THE TASK: Nothing outside the range is wanted. Repeat exactly the lines below from the one with "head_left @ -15" through the one with "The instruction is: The".

•••••

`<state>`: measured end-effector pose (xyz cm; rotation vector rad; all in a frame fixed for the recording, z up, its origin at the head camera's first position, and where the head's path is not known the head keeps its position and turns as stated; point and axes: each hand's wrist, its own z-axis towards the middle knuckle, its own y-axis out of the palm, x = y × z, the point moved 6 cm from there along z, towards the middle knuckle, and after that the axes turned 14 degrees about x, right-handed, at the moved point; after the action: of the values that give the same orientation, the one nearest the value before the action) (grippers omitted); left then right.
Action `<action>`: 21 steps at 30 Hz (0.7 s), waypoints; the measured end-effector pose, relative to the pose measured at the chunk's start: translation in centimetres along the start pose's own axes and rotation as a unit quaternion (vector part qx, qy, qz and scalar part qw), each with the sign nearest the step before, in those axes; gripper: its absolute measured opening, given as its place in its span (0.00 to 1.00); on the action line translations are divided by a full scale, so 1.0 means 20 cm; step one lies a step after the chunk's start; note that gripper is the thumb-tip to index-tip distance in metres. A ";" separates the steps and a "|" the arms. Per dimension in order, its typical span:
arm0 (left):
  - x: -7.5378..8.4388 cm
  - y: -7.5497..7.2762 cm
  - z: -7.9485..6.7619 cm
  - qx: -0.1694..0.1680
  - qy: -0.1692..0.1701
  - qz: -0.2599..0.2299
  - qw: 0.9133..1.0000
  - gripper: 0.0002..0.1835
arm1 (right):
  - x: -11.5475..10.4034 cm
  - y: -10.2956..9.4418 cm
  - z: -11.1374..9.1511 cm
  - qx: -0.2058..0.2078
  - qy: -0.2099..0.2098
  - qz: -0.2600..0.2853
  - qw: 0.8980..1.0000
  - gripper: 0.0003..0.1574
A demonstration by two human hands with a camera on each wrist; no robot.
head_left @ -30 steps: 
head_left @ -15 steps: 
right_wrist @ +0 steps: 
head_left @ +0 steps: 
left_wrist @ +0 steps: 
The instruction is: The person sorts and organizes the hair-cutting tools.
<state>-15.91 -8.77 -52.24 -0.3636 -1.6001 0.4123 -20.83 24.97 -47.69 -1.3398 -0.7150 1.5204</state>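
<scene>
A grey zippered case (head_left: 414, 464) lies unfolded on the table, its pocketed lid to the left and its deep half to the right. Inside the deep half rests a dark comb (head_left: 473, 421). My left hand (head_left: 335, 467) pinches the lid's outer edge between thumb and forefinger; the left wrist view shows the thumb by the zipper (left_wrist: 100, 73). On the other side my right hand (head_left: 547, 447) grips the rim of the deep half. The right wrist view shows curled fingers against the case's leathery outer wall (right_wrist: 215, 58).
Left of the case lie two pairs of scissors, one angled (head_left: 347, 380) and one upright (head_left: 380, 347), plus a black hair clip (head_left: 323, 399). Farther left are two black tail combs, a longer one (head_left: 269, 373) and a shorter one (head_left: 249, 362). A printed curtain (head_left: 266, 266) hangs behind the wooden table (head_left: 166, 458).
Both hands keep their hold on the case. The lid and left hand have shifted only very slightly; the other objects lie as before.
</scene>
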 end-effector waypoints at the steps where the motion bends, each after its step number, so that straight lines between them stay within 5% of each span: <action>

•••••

RESULT FOR THIS EXERCISE:
head_left @ -15 steps: 
right_wrist @ +0 steps: 
head_left @ +0 steps: 
left_wrist @ +0 steps: 
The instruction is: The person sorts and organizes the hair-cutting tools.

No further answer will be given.